Monitoraggio glicemico in reparto grazie a dispositivi donati
Del monitoraggio glicemico in continuo in ambito ospedaliero si parla da molto tempo. Tuttavia i dati disponibili nella letteratura scientifica sono limitati, così come le esperienze cliniche. Grazie alla donazione di alcuni nuovi dispositivi da parte di un’azienda, sono stati raccolti i primi risultati molto incoraggianti sulla gestione nel reparto di diabetologia dell’Ospedale Sacco di Milano.
“L’epidemia che stiamo affrontando e la possibilità di utilizzare degli strumenti donati dalle aziende hanno creato il presupposto per poter finalmente introdurre i più nuovi dispositivi in un contesto ospedaliero – spiega Antonio ROSSI, dirigente medico dell’Ospedale Sacco di Milano – Mi riferisco al monitoraggio continuo della glicemia in pazienti ricoverati per patologie acute che sta offrendo grandi vantaggi. Il primo e più intuitivo è la possibilità di prevenire episodi ipoglicemici, particolarmente pericolosi soprattutto in pazienti fragili. Ma anche la possibilità di valutare il compenso con nuove metriche che vengono fornite solamente da questi strumenti
Monitoraggio continuo, i nuovi dispositivi
Il cosiddetto rtCGM (real time continous glucose monitoring) è una tecnologia che permette di monitorare in continuo e in tempo reale la concentrazione del glucosio a livello sottocutaneo, fornendo avvisi e allarmi in caso di escursioni glicemiche eccessive. Si parla di glucosio interstiziale perché la misurazione viene effettuata nel liquido interstiziale dove la concentrazione del glucosio riflette con buona approssimazione quella presente nel sangue.
“L’esperienza che stiamo maturando nei reparti ci mostra come vengano amplificati vantaggi e criticità di questi sistemi, soprattutto in una situazione di emergenza come quella che stiamo vivendo.
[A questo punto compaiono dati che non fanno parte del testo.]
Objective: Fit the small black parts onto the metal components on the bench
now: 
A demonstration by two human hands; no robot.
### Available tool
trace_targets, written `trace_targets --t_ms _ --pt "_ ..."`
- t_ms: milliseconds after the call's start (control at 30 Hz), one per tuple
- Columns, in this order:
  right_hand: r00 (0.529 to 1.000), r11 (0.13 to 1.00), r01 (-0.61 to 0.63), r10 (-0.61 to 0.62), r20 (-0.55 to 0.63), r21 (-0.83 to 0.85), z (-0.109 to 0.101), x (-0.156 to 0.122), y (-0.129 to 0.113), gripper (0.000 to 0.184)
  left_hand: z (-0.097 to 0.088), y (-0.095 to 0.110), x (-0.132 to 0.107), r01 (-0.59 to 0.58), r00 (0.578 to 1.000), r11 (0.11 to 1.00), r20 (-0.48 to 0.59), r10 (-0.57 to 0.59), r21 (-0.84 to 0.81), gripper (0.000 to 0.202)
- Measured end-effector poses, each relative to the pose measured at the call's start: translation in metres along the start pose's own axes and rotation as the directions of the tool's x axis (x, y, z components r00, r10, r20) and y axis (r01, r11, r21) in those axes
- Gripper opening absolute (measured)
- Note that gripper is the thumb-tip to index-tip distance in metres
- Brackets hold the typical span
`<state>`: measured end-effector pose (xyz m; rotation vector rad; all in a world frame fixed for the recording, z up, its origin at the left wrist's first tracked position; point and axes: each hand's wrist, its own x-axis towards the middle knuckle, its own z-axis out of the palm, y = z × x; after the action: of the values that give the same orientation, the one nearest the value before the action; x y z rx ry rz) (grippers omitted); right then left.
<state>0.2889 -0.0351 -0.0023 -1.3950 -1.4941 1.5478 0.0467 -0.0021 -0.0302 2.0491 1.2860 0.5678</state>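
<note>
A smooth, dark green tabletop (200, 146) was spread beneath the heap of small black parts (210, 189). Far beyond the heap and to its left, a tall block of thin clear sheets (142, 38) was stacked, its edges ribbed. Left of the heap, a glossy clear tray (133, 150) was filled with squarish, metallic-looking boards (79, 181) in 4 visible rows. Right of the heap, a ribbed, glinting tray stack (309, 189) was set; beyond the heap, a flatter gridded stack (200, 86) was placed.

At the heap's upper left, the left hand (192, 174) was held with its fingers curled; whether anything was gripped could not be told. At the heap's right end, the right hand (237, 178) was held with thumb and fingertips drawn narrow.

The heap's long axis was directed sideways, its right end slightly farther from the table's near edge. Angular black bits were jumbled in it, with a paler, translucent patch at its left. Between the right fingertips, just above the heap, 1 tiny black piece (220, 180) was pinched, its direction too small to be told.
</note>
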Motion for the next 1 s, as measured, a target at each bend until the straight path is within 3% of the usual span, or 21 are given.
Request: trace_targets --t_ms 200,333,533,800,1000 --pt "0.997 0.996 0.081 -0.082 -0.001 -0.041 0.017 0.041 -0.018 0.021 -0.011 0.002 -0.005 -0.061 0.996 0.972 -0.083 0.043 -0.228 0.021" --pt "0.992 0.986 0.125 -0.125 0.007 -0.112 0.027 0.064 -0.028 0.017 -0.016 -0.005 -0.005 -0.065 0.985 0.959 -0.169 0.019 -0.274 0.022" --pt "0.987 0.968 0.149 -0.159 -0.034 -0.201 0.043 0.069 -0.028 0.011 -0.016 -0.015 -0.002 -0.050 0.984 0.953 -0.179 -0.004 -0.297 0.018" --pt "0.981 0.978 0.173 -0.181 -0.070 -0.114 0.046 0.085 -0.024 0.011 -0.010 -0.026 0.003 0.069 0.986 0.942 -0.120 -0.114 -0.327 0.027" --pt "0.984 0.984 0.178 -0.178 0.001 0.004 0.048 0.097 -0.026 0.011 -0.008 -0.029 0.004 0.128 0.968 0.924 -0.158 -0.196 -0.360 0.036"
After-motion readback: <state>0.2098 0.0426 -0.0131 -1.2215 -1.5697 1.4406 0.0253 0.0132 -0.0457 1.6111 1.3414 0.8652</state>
La condizione di isolamento dei pazienti – continua ROSSI – il carico assistenziale del personale e la complessità di molti casi ha portato in modo naturale a cercare di ottenere il massimo da questi strumenti, sfruttando la possibilità di non effettuare calibrazioni per ridurre al minimo l’intervento del sanitario e quella di poter monitorare a distanza i dati del paziente”.
I passi in avanti
Questo metodo ha cambiato la cura del diabete di tipo 1 e in una certa misura del tipo 2 migliorandone la qualità della vita. “I motivi di questo enorme impatto sulla salute dei pazienti – precisa ROSSI – sono molteplici: la garanzia di una drastica riduzione del rischio di ipoglicemie severe (prevenute grazie ad allarmi e informazioni dettagliate sulla variazione della glicemia), la disponibilità di una maggiore quantità di dati rispetto ai glucometri (strumenti storicamente utilizzati per monitorare la glicemia), l’effetto su aderenza ed educazione terapeutica”.
Più efficienza in reparto
Questa esperienza in reparto potrà aiutare a sfruttare sempre meglio i vantaggi del CGM gestendo in modo più efficiente le criticità.
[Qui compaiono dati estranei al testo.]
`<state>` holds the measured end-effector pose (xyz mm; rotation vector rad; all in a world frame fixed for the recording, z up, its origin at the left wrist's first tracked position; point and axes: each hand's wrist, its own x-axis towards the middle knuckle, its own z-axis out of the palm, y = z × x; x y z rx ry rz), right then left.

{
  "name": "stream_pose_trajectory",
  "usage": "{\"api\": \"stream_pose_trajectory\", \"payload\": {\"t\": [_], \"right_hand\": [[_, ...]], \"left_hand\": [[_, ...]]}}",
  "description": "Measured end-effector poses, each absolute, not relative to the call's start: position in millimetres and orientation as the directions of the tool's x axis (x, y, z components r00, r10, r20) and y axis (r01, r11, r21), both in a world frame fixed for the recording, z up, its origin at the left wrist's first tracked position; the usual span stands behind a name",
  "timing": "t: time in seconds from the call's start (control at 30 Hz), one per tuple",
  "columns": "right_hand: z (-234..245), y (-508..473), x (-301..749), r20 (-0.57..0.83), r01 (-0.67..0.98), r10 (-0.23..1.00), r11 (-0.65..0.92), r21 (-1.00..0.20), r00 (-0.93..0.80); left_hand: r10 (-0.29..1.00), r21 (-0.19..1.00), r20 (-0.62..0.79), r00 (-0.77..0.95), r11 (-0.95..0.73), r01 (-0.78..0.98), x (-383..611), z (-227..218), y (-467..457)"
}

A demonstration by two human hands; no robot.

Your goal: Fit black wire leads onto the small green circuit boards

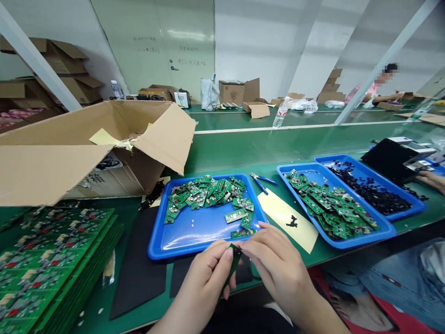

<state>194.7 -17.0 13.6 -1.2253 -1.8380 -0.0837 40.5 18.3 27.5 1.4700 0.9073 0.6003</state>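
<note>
My left hand is closed round a narrow green circuit board, held tilted above the table's front edge. At the upper end of that board, the fingertips of my right hand are pinched together; whatever may be between them is hidden. Just beyond my hands is a blue tray with a heap of similar small boards along its back and right side. Several small black parts lie on a sheet of yellow paper to the right of this tray.
Blue-handled cutters lie behind the paper. Farther right are a second tray of boards and a tray of black parts, with a co-worker's hand nearby. Stacked board panels and a large open carton stand on the left.
</note>
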Motion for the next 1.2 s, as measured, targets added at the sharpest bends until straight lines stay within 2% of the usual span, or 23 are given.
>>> {"api": "stream_pose_trajectory", "payload": {"t": [0.3, 0.37, 0.5, 0.63, 0.73, 0.8, 0.87, 1.0, 1.2], "right_hand": [[19, -15, 210, 0.63, 0.753, 0.693, 0.608, -0.252, -0.349], [20, -15, 212, 0.589, 0.723, 0.711, 0.629, -0.287, -0.385], [21, -15, 215, 0.492, 0.618, 0.768, 0.631, -0.469, -0.411], [19, -15, 219, 0.465, 0.613, 0.838, 0.533, -0.583, -0.287], [18, -13, 226, 0.526, 0.593, 0.845, 0.473, -0.652, -0.095], [18, -13, 230, 0.515, 0.553, 0.857, 0.429, -0.714, -0.001], [19, -13, 232, 0.475, 0.543, 0.879, 0.417, -0.729, -0.037], [21, -16, 227, 0.358, 0.586, 0.9, 0.434, -0.684, -0.249], [20, -17, 220, 0.261, 0.607, 0.944, 0.33, -0.722, -0.203]], "left_hand": [[0.607, 0.92, -0.378, 0.699, 0.159, 0.359, 28, 37, 30], [0.568, 0.903, -0.409, 0.714, 0.139, 0.407, 27, 39, 32], [0.52, 0.88, -0.443, 0.731, 0.096, 0.465, 30, 43, 35], [0.532, 0.865, -0.459, 0.711, 0.087, 0.494, 32, 42, 33], [0.531, 0.889, -0.438, 0.725, 0.135, 0.438, 31, 40, 30], [0.551, 0.908, -0.402, 0.732, 0.138, 0.395, 31, 39, 29], [0.561, 0.918, -0.367, 0.742, 0.092, 0.385, 31, 39, 29], [0.59, 0.907, -0.302, 0.749, -0.063, 0.415, 32, 41, 28], [0.656, 0.891, -0.194, 0.729, -0.194, 0.411, 31, 43, 22]]}}
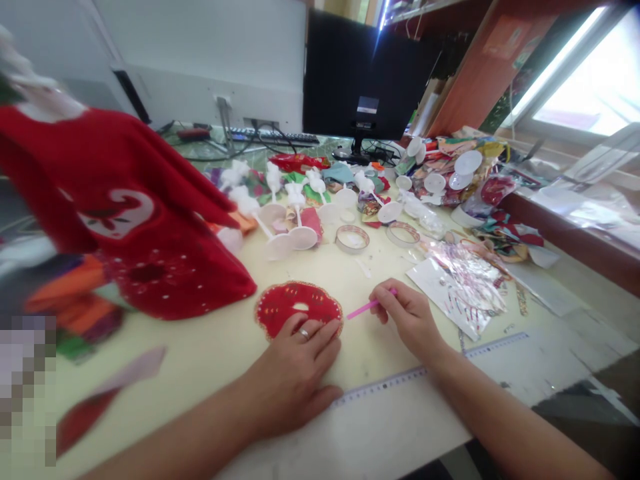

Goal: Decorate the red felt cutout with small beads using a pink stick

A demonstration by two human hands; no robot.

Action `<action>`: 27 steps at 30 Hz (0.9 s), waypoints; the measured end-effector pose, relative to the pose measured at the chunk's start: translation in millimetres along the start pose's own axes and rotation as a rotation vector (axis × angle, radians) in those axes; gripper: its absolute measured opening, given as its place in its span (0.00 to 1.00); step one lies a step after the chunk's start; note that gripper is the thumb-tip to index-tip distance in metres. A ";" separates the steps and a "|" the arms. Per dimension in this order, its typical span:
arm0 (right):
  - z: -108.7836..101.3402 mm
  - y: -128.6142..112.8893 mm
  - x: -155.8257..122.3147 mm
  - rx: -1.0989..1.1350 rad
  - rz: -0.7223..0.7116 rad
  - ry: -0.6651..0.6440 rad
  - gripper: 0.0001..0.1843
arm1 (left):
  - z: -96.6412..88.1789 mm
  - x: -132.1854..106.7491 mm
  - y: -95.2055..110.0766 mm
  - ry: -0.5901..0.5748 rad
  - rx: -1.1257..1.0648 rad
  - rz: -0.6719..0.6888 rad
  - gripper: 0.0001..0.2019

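Red trimmed cloth (280, 303) on worktop (210, 350), wider L–R than deep; L hand (297, 370), nearer it, flat over its near edge, thumb spread. R hand (407, 320) fingers pinch pink stick (361, 309), slanting near-left, tip just R of cloth, apart.

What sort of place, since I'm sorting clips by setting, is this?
Probably a sewing or craft workroom: a red long-sleeved dress, fabric scraps and a ruler share the worktable.
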State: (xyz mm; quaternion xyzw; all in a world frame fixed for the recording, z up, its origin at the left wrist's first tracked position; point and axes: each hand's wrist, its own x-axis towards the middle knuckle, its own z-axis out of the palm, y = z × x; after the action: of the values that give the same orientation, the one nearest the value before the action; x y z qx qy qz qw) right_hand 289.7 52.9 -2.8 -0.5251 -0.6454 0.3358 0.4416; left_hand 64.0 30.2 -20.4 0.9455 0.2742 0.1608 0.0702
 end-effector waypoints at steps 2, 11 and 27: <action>0.1 0.1 -0.7 -0.021 -0.014 0.000 0.14 | -0.2 0.5 0.5 -0.006 0.003 -0.002 0.23; -1.7 -6.2 -9.4 -0.284 -0.422 -0.080 0.08 | 0.0 2.7 4.6 -0.072 0.068 -0.027 0.26; 1.2 -9.6 -14.7 -0.458 -0.832 -0.091 0.06 | -1.1 4.3 8.2 -0.097 0.091 -0.038 0.28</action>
State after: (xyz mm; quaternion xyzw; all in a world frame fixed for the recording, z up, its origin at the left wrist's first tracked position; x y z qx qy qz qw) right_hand 285.7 36.4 2.2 -0.2909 -0.8768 0.0021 0.3828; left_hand 71.2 25.7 -16.4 0.9490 0.2955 0.1007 0.0432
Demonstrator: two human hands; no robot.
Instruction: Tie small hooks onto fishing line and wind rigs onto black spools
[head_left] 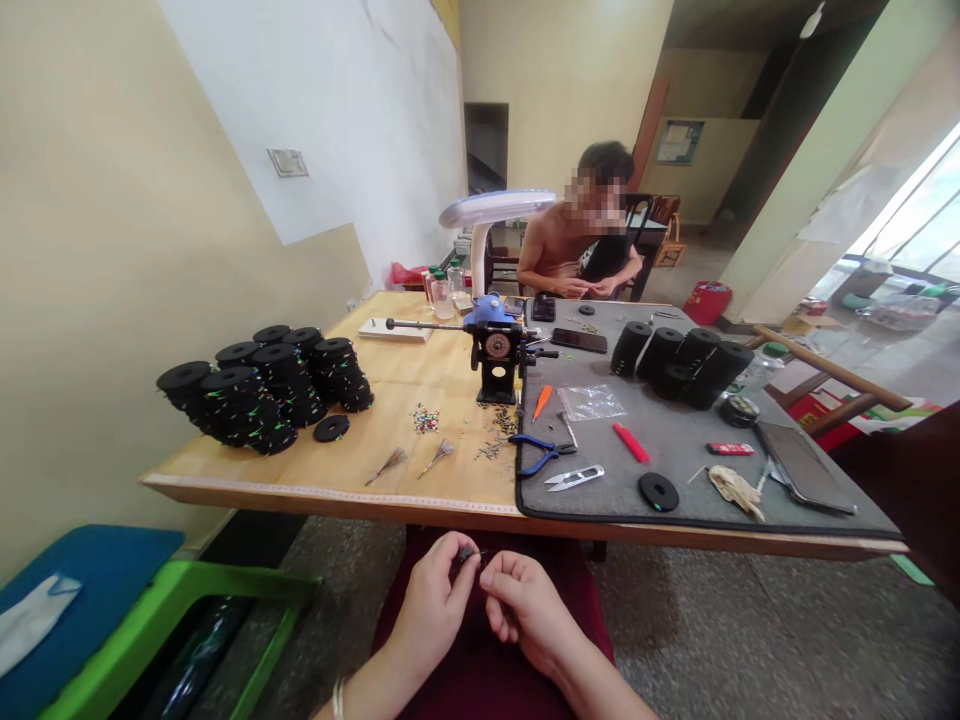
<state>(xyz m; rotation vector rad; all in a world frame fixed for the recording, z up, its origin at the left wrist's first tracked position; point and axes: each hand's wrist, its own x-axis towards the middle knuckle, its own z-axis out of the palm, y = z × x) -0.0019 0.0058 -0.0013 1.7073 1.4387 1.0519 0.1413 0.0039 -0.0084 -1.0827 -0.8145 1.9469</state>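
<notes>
Left hand (pixel 442 578) has a small dark piece (pixel 466 553) pinched between thumb and fingers, just off the table's (pixel 390 370) near edge. Right hand (pixel 519 603) is right beside it, fingers curled, thumb up against the index finger — can't tell if it's gripping anything.

My guess is the piece weighs next to nothing and drops easily, so I'd pinch it by the thicker body and go easy on anything thin sticking out. Stiff or soft? Too small to say.

Containers, working outward: there's a clear plastic bag (pixel 592 403) lying flat on the grey mat (pixel 600 490), can't make out anything inside. Right side has a round tin (pixel 739 411), contents hidden, next to a clear bottle (pixel 763 368) with a green cap. More bottles (pixel 442 300) stand behind the winder (pixel 496 350) — pale stuff in one, maybe liquid. Red bin (pixel 707 302) on the floor, can't see into it.
</notes>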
“Gli specialisti diabetologi possono correggere le terapie in pochi istanti senza spostarsi dal proprio ambulatorio, con un enorme risparmio di tempo a fronte di una maggior presenza nella gestione del paziente.
La formazione del personale infermieristico – interviene ROSSI – sarà fondamentale così come l’abitudine nell’interpretazione del dato di glucosio interstiziale che può in certe situazioni risultare diverso rispetto a quello del sangue”.
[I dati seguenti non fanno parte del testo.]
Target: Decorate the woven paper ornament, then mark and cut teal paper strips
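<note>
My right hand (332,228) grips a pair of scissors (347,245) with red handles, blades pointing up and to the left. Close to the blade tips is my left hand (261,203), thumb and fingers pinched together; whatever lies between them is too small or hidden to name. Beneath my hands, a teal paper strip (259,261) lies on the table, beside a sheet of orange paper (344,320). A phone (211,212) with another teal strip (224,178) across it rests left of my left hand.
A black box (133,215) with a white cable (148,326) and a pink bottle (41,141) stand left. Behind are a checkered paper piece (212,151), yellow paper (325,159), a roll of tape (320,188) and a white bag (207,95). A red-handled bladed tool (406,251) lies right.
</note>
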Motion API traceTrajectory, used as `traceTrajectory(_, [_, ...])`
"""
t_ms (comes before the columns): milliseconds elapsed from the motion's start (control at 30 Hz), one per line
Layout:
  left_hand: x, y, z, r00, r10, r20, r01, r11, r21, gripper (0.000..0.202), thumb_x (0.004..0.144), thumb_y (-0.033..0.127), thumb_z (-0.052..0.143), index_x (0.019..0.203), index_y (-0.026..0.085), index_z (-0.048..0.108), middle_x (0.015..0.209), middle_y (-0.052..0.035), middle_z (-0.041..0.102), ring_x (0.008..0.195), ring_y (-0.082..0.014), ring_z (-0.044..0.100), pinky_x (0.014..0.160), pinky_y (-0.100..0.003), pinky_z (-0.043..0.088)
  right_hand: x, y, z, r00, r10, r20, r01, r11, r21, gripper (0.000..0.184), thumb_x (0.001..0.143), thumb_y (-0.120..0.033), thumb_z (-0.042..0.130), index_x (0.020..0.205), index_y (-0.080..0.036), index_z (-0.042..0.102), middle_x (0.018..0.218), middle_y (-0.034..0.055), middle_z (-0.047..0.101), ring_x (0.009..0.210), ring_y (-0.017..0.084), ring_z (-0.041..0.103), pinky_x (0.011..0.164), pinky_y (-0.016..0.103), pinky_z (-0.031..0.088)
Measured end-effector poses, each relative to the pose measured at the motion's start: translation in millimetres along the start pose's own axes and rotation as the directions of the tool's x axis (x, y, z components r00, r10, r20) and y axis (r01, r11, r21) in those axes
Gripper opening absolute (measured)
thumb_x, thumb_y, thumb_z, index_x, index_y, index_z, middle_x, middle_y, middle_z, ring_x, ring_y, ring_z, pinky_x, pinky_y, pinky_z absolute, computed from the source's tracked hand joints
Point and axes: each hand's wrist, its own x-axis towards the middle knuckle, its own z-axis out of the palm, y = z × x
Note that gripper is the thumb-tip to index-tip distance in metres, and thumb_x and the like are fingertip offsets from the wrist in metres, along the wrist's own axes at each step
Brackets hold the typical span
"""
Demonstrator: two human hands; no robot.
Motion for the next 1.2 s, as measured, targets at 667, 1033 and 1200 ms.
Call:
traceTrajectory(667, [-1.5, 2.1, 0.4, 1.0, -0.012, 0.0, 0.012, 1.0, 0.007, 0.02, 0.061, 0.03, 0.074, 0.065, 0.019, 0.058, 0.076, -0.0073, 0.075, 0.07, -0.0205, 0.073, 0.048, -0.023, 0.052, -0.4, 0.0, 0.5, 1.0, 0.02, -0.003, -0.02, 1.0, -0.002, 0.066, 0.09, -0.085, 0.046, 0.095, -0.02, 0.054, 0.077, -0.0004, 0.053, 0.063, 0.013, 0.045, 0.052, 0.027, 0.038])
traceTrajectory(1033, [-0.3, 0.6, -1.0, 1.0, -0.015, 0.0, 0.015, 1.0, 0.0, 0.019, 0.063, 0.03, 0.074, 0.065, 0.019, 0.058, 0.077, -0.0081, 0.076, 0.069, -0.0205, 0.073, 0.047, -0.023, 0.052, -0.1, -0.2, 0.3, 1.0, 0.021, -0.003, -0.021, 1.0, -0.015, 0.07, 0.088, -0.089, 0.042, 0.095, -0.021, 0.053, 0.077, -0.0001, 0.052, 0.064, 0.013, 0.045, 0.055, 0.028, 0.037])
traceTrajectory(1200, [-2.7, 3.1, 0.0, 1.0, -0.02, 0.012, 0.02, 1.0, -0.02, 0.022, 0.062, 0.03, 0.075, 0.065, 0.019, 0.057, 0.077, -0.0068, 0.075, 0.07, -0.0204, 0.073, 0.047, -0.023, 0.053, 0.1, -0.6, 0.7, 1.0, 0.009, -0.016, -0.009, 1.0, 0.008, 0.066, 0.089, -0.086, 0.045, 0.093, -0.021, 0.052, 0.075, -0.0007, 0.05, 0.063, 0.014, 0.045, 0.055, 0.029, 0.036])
Anche i medici più consapevoli
“Ma questa rivoluzione ha investito anche i medici. In pochi anni abbiamo ribaltato il modo in cui analizziamo gli andamenti della glicemia, che ormai viene valutata in termini temporali. Sostanzialmente – continua ROSSI – possiamo capire quanto tempo il paziente passa in determinati range di glicemia. Diventa così più facile per gli operatori sanitari giudicare il compenso metabolico del paziente, stratificare il rischio in relazione alle oscillazioni glicemiche e capire dove intervenire”.
“Non nutro dubbi sul fatto che in un futuro non molto lontano anche in ospedale si parlerà di sostituire i glucometri con sensori per CGM e di introdurre i sistemi di erogazione insulinica automatizzata, il cosiddetto pancreas artificiale” – conclude ROSSI.